#### Task directions:
Leave the pictures out while you restate every entry below word for word.

#### Available data:
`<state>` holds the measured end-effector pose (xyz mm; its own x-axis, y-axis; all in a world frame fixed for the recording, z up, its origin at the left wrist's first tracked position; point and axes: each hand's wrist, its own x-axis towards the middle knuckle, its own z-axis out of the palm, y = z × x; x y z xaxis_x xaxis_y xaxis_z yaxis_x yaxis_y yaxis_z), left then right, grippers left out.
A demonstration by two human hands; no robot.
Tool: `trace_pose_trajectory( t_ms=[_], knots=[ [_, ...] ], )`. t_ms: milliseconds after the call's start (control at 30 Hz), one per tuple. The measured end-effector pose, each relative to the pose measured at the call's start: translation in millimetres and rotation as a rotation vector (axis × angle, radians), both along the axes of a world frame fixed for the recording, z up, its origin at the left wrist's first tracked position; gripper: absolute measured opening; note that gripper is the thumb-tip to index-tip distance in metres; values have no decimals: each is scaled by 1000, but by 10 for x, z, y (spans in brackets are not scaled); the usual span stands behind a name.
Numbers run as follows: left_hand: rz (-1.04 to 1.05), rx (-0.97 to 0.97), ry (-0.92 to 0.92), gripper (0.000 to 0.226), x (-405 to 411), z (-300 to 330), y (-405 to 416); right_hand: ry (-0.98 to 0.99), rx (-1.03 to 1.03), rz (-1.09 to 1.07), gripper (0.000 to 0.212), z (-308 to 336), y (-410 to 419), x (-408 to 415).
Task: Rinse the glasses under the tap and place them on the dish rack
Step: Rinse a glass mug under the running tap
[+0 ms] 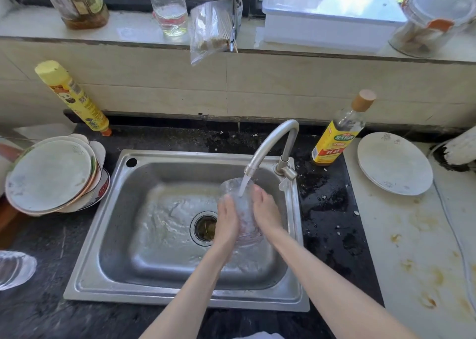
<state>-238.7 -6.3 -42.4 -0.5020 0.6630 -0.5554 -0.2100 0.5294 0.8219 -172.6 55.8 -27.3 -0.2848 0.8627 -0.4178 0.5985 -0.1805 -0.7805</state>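
A clear ribbed glass point(243, 209) is held upright over the steel sink point(108, 235), its mouth right under the tap point(270, 142). Water streams from the spout into the glass. My left hand point(226, 222) presses the glass's left side and my right hand point(266, 213) presses its right side, so both grip it between them. A second clear ribbed glass point(14, 269) rests on the dark counter at the far left edge, partly cut off. I see no dish rack in this view.
A stack of plates and bowls point(51, 176) sits left of the sink, with a yellow spray can point(74, 99) behind it. A yellow-labelled bottle point(337, 135) and a white plate point(394, 163) are on the right. Bottles, a bag and containers line the windowsill.
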Motion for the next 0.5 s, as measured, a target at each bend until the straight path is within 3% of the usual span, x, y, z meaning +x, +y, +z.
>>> trace_pose_trajectory(
  t_ms=[100, 233, 367, 433, 500],
  knots=[
    [3, 45, 32, 58, -9, 22, 14, 46, 52, 145, 51, -45, -126, 4],
    [104, -26, -246, 85, -179, -119, 19, -19, 171, 343, 50, -115, -194, 32],
    [217, -37, -370, 83, -277, -98, -23, 11, 301, 432, 61, -164, -274, 22],
    [189, -3, -326, 81, -247, -76, -43, 71, 232, 378, 60, -155, -298, 9],
    [118, 12, -234, 76, -185, -28, -40, 207, 39, 244, 52, -122, -292, -16]
  ],
)
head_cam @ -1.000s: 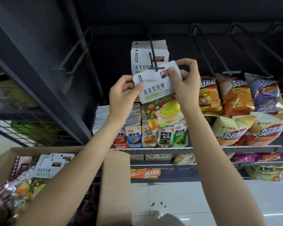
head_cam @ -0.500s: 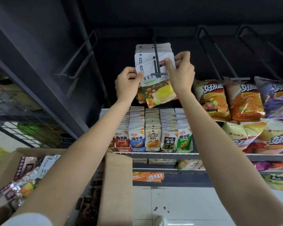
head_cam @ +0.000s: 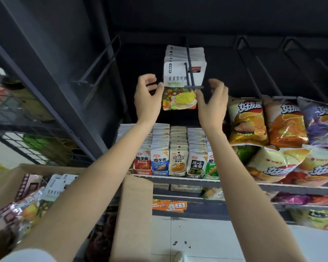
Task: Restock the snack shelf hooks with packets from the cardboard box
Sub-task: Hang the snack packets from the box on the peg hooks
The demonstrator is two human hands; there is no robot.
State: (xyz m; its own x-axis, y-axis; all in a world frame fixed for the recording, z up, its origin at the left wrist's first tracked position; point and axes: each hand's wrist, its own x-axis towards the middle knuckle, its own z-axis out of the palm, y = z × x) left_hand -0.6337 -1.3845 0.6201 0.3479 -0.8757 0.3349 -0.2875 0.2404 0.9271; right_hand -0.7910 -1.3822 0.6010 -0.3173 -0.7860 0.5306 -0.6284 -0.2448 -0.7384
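Hanging on the black metal hook (head_cam: 190, 72), the white fruit-printed packet (head_cam: 180, 86) sits between left hand (head_cam: 147, 97) and right hand (head_cam: 212, 103), fingers loosely spread, holding nothing.

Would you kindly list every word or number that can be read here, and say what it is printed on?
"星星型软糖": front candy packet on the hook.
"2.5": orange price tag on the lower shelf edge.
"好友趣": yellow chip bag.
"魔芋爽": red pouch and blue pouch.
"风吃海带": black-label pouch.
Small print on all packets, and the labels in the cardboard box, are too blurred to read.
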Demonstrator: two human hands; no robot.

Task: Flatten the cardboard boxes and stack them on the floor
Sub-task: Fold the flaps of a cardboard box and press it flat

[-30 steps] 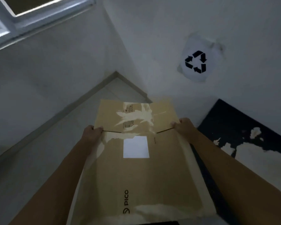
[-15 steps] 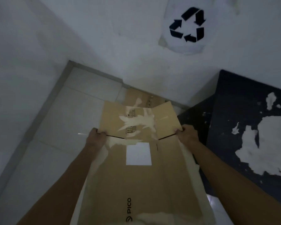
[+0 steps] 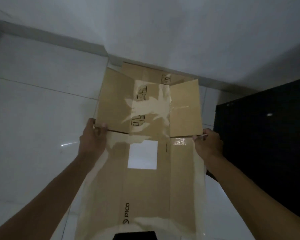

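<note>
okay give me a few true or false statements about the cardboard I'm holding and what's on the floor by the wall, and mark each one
1. Both hands hold the flattened box at its side edges. True: left hand, right hand.
2. A white label sits on the box. True.
3. The printed word on the box reads SONY. False: it reads PICO.
4. No cardboard lies by the wall. False: another cardboard piece shows beyond the held box.
5. A dark surface is on the left. False: it is on the right.

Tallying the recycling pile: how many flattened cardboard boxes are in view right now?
2. One PICO-branded flattened box is gripped at its side edges by the left hand and right hand. Another flattened box lies on the floor by the wall, mostly hidden; more may lie beneath.
</note>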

#### Result of the exercise:
`<state>` holds the measured end-effector pose (xyz mm; its own x-axis, y-axis; all in a world frame fixed for the recording, z up, its origin at the left wrist's first tracked position; point and axes: each hand's wrist, its own x-axis towards the middle knuckle, its own z-axis out of the palm, y = z × x; x y z xaxis_x xaxis_y xaxis_z yaxis_x yaxis_y yaxis_z), left then right, grippers left out.
A demonstration by two human hands; no robot.
Tool: `trace_pose_trajectory( t_ms=[_], knots=[ [_, ...] ], )`. t_ms: milliseconds after the call's start (control at 30 Hz), one per tuple. The measured end-effector pose, each relative to the pose measured at the call's start: translation in millimetres and rotation as a rotation vector (axis × angle, radians), both along the axes of a world frame fixed for the recording, z up, its origin at the left wrist's first tracked position; gripper: absolute measured opening; note that gripper is the thumb-tip to index-tip distance in metres; values have no decimals: each is scaled by 1000, but by 10 for x, z, y (spans in brackets are not scaled); the usual span stands behind a name.
Numbers run as follows: left_hand: rz (-1.04 to 1.05), rx (-0.97 to 0.97), ry (-0.92 to 0.92), gripper (0.000 to 0.226), x (-405 to 411), z (-300 to 330), y (-405 to 416); right_hand: ry (-0.98 to 0.99), rx (-1.03 to 1.03), rz (-1.09 to 1.07), gripper (0.000 to 0.212), z (-308 to 336), y (-410 to 419), x (-408 to 415).
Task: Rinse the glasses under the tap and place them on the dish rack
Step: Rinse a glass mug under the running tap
[+0 ms] 
<state>-238.7 -6.3 -42.4 -0.5020 0.6630 -0.5554 -0.2100 0.5294 0.8219 -172.6 55.8 -27.3 -0.2848 0.8627 -0.4178 0.5985 -0.1805 -0.7805</state>
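A clear ribbed glass point(243, 209) is held upright over the steel sink point(108, 235), its mouth right under the tap point(270, 142). Water streams from the spout into the glass. My left hand point(226, 222) presses the glass's left side and my right hand point(266, 213) presses its right side, so both grip it between them. A second clear ribbed glass point(14, 269) rests on the dark counter at the far left edge, partly cut off. I see no dish rack in this view.
A stack of plates and bowls point(51, 176) sits left of the sink, with a yellow spray can point(74, 99) behind it. A yellow-labelled bottle point(337, 135) and a white plate point(394, 163) are on the right. Bottles, a bag and containers line the windowsill.
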Motion for the next 0.5 s, as measured, a target at each bend until the straight path is within 3% of the usual span, x, y, z meaning +x, +y, +z.
>>> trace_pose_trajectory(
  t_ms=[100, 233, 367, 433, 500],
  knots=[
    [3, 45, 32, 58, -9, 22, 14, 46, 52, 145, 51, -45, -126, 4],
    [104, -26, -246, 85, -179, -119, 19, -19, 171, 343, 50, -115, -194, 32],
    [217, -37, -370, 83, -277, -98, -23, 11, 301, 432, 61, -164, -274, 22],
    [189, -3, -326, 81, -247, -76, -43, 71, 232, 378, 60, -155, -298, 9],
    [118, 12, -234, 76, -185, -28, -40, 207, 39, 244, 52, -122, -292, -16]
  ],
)
head_cam @ -1.000s: 
head_cam @ -0.500s: 
head_cam @ +0.000s: 
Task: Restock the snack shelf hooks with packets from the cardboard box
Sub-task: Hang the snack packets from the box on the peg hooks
The demonstrator is two human hands; there is no robot.
State: (xyz m; its own x-axis, y-axis; all in a world frame fixed for the recording, z up, its origin at the left wrist's first tracked position; point and axes: each hand's wrist, its own x-axis towards the middle knuckle, its own z-axis out of the palm, y = z × x) left_hand -0.6337 -1.3845 0.6201 0.3479 -0.8757 0.3349 -0.2875 0.2404 0.9271; right_hand -0.7910 -1.3822 0.6010 -0.3173 -0.7860 0.5306 -0.6284 -0.2448 -0.7384
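Hanging on the black metal hook (head_cam: 190, 72), the white fruit-printed packet (head_cam: 180, 86) sits between left hand (head_cam: 147, 97) and right hand (head_cam: 212, 103), fingers loosely spread, holding nothing.

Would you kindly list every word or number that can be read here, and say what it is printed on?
"星星型软糖": front candy packet on the hook.
"2.5": orange price tag on the lower shelf edge.
"好友趣": yellow chip bag.
"魔芋爽": red pouch and blue pouch.
"风吃海带": black-label pouch.
Small print on all packets, and the labels in the cardboard box, are too blurred to read.
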Demonstrator: two human hands; no robot.

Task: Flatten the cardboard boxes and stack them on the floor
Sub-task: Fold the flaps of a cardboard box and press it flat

[-30 steps] 
[-15 steps] 
[+0 steps] 

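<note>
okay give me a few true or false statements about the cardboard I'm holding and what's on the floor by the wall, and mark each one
1. Both hands hold the flattened box at its side edges. True: left hand, right hand.
2. A white label sits on the box. True.
3. The printed word on the box reads SONY. False: it reads PICO.
4. No cardboard lies by the wall. False: another cardboard piece shows beyond the held box.
5. A dark surface is on the left. False: it is on the right.

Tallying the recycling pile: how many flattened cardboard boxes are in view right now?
2. One PICO-branded flattened box is gripped at its side edges by the left hand and right hand. Another flattened box lies on the floor by the wall, mostly hidden; more may lie beneath.
</note>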

That makes the output complete.